Folha - Muitas mulheres preferem as cesáreas porque crêem que é mais segura, temem a dor do parto ou preferem escolher dia e hora do nascimento.
Odent -
Precisamos aprender a pensar a longo prazo, em termos de civilização. Estamos descobrindo que o modo como nascemos tem conseqüências para toda a vida. Na sociedade moderna, as pessoas preferem ter filhos por cesariana porque pensam a curto prazo. Precisamos nos condicionar a pensar a longo prazo. Essa é a razão do meu livro. Podemos entender a atitude dessas mulheres, mas precisamos também ter alguma responsabilidade sobre o que acontecerá à civilização.

Folha - Os médicos também têm culpa pelo alto número de cesáreas?
Odent -
Logicamente, para os médicos é muito mais fácil e confortável dizer "Venha para a cesárea na quarta-feira, às 10h". Mas a origem disso é que, provavelmente, os médicos não entendem as necessidades de uma mulher em trabalho de parto. As parteiras desapareceram. O papel da parteira é dar conforto à mulher, ser uma espécie de mãe, fazê-la sentir-se segura. Países como Suécia, Holanda ou Japão, onde há relativamente um pequeno número de obstetras, mas bem treinados para casos especiais, e muitas parteiras para o cuidado básico, realizam um pequeno número de cesáreas. No Brasil, há tantos obstetras que eles não são especialistas, estão presentes em todos os nascimentos. O mesmo ocorre nos EUA e na China. A China tem muitas similaridades com o Brasil. As parteiras sumiram, e há muitos médicos que fazem cesáreas como uma forma normal de dar à luz.

Folha - Os partos devem deixar de ser tratados como uma questão médica?
Odent -
A prioridade deve ser redescobrir as necessidades básicas das mulheres, que são iguais às de todos os mamíferos quando dão à luz. Elas precisam de privacidade e segurança. Se uma fêmea está pronta para dar à luz no meio da mata, mas vê alguma ameaça, há uma descarga de adrenalina, e o parto é adiado. Ela só dará à luz quando se sentir segura. Isso acontece com as mulheres.

Folha - Então o ambiente hospitalar é ruim para o parto?
Odent -
O processo de nascimento está muito relacionado ao ambiente. É quase impossível para as mulheres darem à luz em um hospital, onde estão cercadas por pessoas que não entendem suas necessidades.
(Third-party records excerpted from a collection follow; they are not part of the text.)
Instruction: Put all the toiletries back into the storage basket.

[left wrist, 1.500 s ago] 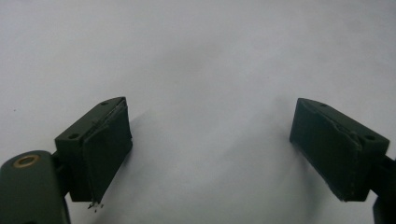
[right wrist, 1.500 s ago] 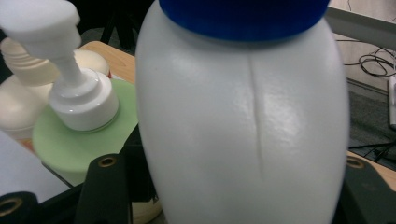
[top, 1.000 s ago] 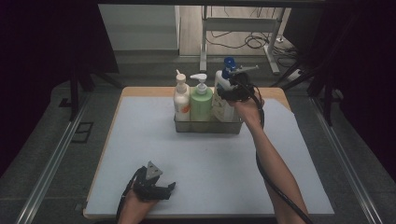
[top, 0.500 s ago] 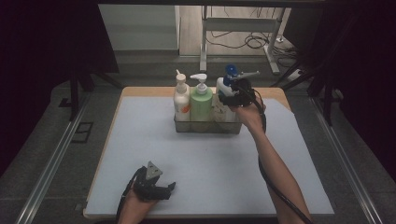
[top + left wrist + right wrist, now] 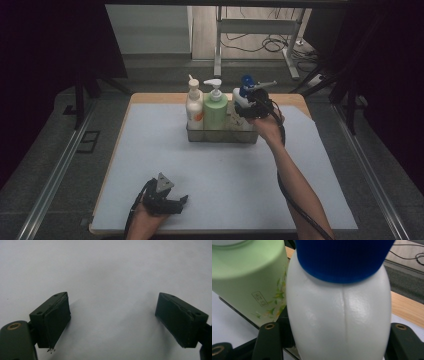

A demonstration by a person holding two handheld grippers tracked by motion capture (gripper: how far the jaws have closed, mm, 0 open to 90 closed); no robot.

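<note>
The white bottle with the blue cap (image 5: 342,315) stands at the right end of the clear caddy (image 5: 220,136), just above the middle of the high view, and fills the centre of the right claw view. Its base and the top of its cap are cut off there, and in the high view the right claw (image 5: 248,107) covers most of its body, leaving the blue cap and pump showing. The right claw view shows what the high view cannot: a black jaw pressed against each flank of the bottle, so this claw is clamped on it, with the green bottle (image 5: 247,282) just beside it at upper left. The high view adds a white bottle with an orange label (image 5: 194,107) at the caddy's left end. Whether the held bottle touches the caddy floor I cannot tell. The left claw (image 5: 172,204) rests low near the bottom edge on the pale desk mat (image 5: 107,270), jaws wide apart, nothing between them.
</note>
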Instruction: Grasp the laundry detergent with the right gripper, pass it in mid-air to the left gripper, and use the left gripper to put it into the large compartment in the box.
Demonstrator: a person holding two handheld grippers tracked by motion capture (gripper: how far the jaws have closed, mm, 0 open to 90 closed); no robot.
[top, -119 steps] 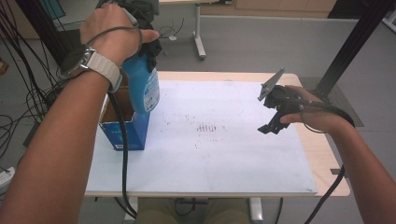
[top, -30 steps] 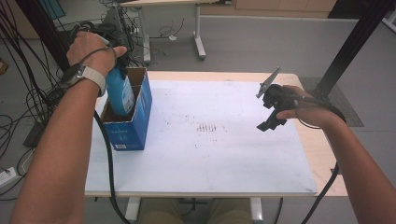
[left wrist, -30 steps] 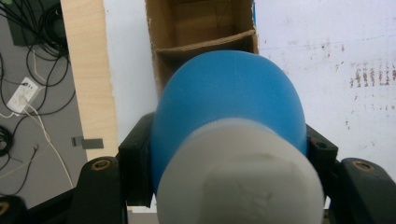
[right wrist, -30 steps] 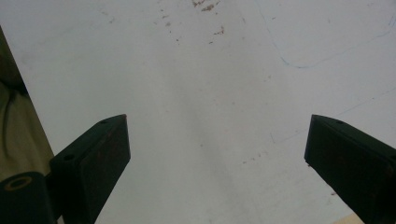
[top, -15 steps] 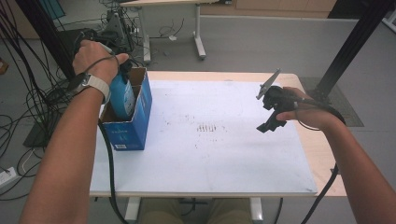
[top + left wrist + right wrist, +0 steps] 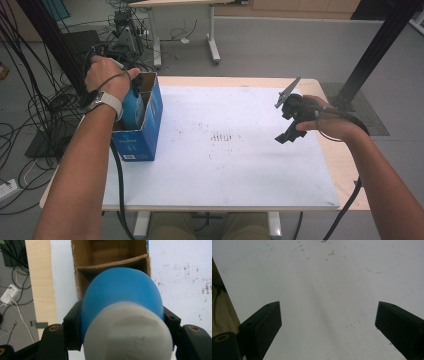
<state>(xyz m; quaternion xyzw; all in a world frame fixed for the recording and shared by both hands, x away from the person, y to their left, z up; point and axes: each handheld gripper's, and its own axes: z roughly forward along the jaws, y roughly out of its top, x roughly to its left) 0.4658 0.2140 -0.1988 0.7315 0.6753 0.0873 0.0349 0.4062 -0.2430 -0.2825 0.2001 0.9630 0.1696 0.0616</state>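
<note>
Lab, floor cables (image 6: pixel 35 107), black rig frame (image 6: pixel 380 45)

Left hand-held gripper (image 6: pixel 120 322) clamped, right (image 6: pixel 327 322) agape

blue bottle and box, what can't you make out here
- High view: the blue bottle is mostly hidden by the left hand and the blue box wall.
- Left gripper view: the bottle's white cap is blurred and cut off by the bottom edge; the bottle hides the compartment under it.
- Right gripper view: fingers over bare white table; nothing between them.
</note>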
Reduzir as cesáreas não deve ser o principal objetivo. Em Londres, por exemplo, os médicos tentam de tudo para evitar a cesárea: drogas, anestesia, fórceps. Mas, no final, são obrigados a fazer a cesariana. Precisamos evitar essas tentativas, porque são perigosas. O objetivo básico é redescobrir as necessidades da mulher em trabalho de parto para satisfazê-la. O resto é conseqüência.